In Ontario, Governor General David Johnston used his first official visit to Queen’s Park to implore MPPs to make it easier for women to get pregnant and for families to adopt children......The report goes on to talk about "languishing" children and subsidies for those who adopt children with special needs. However, seeing how the US pays states to rush foster children into adoption and seeing how the US tax benefit uses the children in foster care to get approval and then gives most of the money to those adoption internationally, and seeing those who are proposing this legislation, it must be watched with great caution.
Johnston has five daughters and seven grandchildren. Two of his grandchildren were adopted from Colombia; two are the result of fertility treatment; and two came about through a surrogate mother carrying the embryos of one of his daughters and sons-in-law.
Premier Dalton McGuinty, who counts one of Johnston’s daughters as a senior adviser, hailed the new governor general.....
“I think these are values that the McGuinty government shares with the Governor General and I hope that they will take this time to step up and act,” said expert panel member William Falk.
Falk, a father of two adopted sons, joined the Adoption Council of Ontario at Queen’s Park last month to press the province for action on the report that is now 15 months old.
All the key interest groups support the main thrust of the expert panel report, he said.
As long as adoption is tied into infertility and reproductive issues and "rights" children are viewed as a commodity to cure childlessness instead of seen as human being with rights to their family receiving assistance and support services.
6 comments:
Yes a dangerous trend, especially for "languishing children".
Canadians who adopt internationally already get a child tax credit. Never got one personally myself but this has been the law for at least five years, I think.
The Governor General's focus is the Canadian foster care system, especially Crown wards. There are approximately 35,000 children in foster care right now, including 9,300 Crown wards with no hope of reuniting with their families--yet only 8 per cent of them have a pending adoption plan. Also, those kids are in need of something better than foster care. A lot of them have ADHD and speech and language disorders and most have an IEP. But there is no centralized agency to oversee adoption plans for those kids or any other kid in foster care.
It sounds like you were more interested in reporting the details of the GG's family composition.
There are half a million children in US foster care and approx. 120,00 of them who cannot be reunited with original families and COULD be adopted.
My concerns are that these children are used to pawns to gain sympathy and knee-jerk feel-good reactions to pass all legislation that promotes ALL adoptions, not just special need adoptions.
Of particular concern is the US tax benefit.

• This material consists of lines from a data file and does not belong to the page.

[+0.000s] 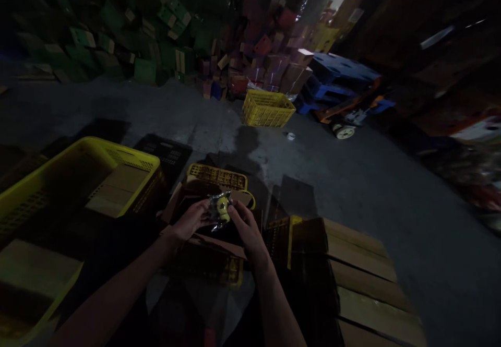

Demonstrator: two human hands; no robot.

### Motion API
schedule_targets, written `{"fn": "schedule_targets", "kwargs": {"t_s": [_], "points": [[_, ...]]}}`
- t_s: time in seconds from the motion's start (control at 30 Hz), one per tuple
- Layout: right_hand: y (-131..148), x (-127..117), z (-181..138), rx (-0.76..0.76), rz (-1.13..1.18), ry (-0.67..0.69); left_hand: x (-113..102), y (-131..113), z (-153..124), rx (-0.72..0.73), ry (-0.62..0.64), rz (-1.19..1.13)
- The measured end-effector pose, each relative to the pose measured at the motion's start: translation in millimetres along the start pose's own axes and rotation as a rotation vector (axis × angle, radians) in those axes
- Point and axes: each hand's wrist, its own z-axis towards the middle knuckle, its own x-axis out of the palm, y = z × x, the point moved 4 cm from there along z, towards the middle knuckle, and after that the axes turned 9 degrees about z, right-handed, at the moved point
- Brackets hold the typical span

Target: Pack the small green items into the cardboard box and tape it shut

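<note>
Between my two hands is a small clear plastic packet (220, 208) with a yellow item inside; its exact kind is too small to make out. My left hand (191, 220) pinches the packet's left edge, and my right hand (246, 223) grips its right side with the thumb on the yellow part. Both hands are closed on it. Below them stands an open cardboard box (172, 206) with raised flaps, its inside dark. The box rests on a yellow crate (217, 176), whose far rim shows behind it.
A large yellow crate (88, 146) with cartons is at my left. On the right lies a row of cardboard boxes (360, 253). Farther off are another yellow crate (268, 109), blue pallets (340, 73) on a pallet jack (346, 128), and heaped green boxes (144, 70).
</note>
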Motion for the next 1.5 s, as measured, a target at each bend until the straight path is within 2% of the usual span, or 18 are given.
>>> {"fn": "schedule_targets", "kwargs": {"t_s": [0.07,0.2,0.27,0.37,0.47,0.63,0.83,1.0,1.27,1.37,1.5], "points": [[1,0,1,0.021,-0.008,0.023,0,-11,-1,0.046,-0.059,-0.029],[3,2,0,0.053,-0.061,0.05,8,-29,-8,0.098,-0.007,-0.032],[4,4,0,0.043,-0.082,0.053,11,-32,-12,0.128,0.005,0.029],[5,4,2,0.04,-0.108,0.043,9,-28,-13,0.088,-0.056,0.18],[2,-1,4,0.034,-0.127,-0.023,4,-22,-11,0.034,-0.146,0.224],[-5,-16,6,0.006,-0.062,-0.219,1,-24,-7,0.099,-0.224,-0.006],[-15,-16,9,0.052,0.161,-0.145,3,-29,-8,0.134,-0.21,-0.09],[-19,-19,11,0.01,0.157,-0.188,5,-29,-9,0.123,-0.223,-0.085],[-16,-21,11,-0.004,0.083,-0.173,3,-29,-9,0.143,-0.213,-0.045],[-14,-21,12,-0.012,0.058,-0.198,3,-29,-8,0.164,-0.213,0.017],[-14,-20,13,0.007,0.05,-0.163,4,-39,-13,0.252,-0.269,0.237]]}}
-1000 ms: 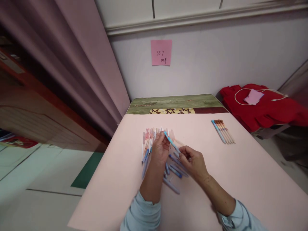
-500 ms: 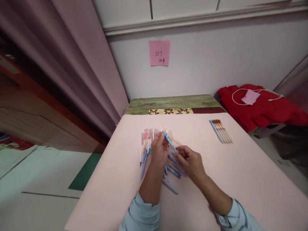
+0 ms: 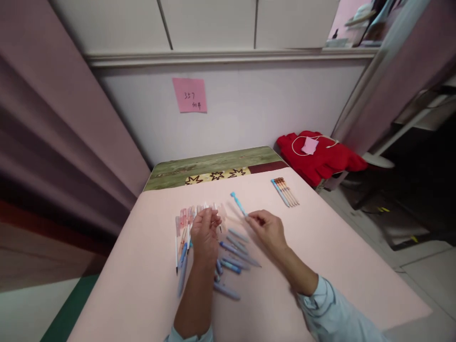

I thought I had blogged all the details of this program, but see that I need to and will do so ASAP.
The US tax credit was first enacted in 1996 “to encourage further the adoption of special needs children.” The “special needs” wording in the original legislation was the foot in the door. However, the U.S. Treasury Department reveals:
• The vast majority of adoption tax credit recipients completed private or international adoptions rather than adoptions from foster care.
• The tax credit disproportionately supports higher-income families.
• The tax credit primarily supports the adoption of younger children.
“Today’s reality is that the original intent of the adoption tax credit legislation has been turned upside down,” reports Joe Kroll, NACAC's Executive Director (“The Adoption Tax Credit: An Ethical Dilemma” Fall 2007Adoptalk).
“Those who most need support to adopt (lower-income families who are adopting children from foster care) are receiving the least benefit, and those for whom the financial outlay is not a barrier to adoption benefit the most.”
The adoption tax credit has been renewed and increased every year. The current figure is $13,170 per child. In addition to the credit, certain amounts paid by employers for qualifying adoption expenses may be excludable from one’s gross income. For 2010, congress additionally enhanced the adoption tax credit by making it refundable. Previously, any adoption credits in excess of a person's federal tax liability could be carried over for up to five years; now the flat rate overage that is not based on actual cost of the adoption is refundable.
The reason for noting the the lawmakers suggesting this are adoptive parents is because of a human tendency to promote that which one finds worked well for them. If they owned major shares in insurance or petroleum or any other companies and were promoting legislation to ease regulation on that industry, would that not be relevant?
Should their personal connection to the issue at hand be ignored? Seems it is publicly known. It's not like I did a lot of hunting and searching secret documents to discover it - it was right there in the article!
While some aps want their adoption to be private and object to adopted children being identified as adopted children in the media,
others - in particular public figures - often use their adoptive status for bragging rights beleiving it makes them appear more "saintly" to let everyone know their "nobility" in having "rescued' a child.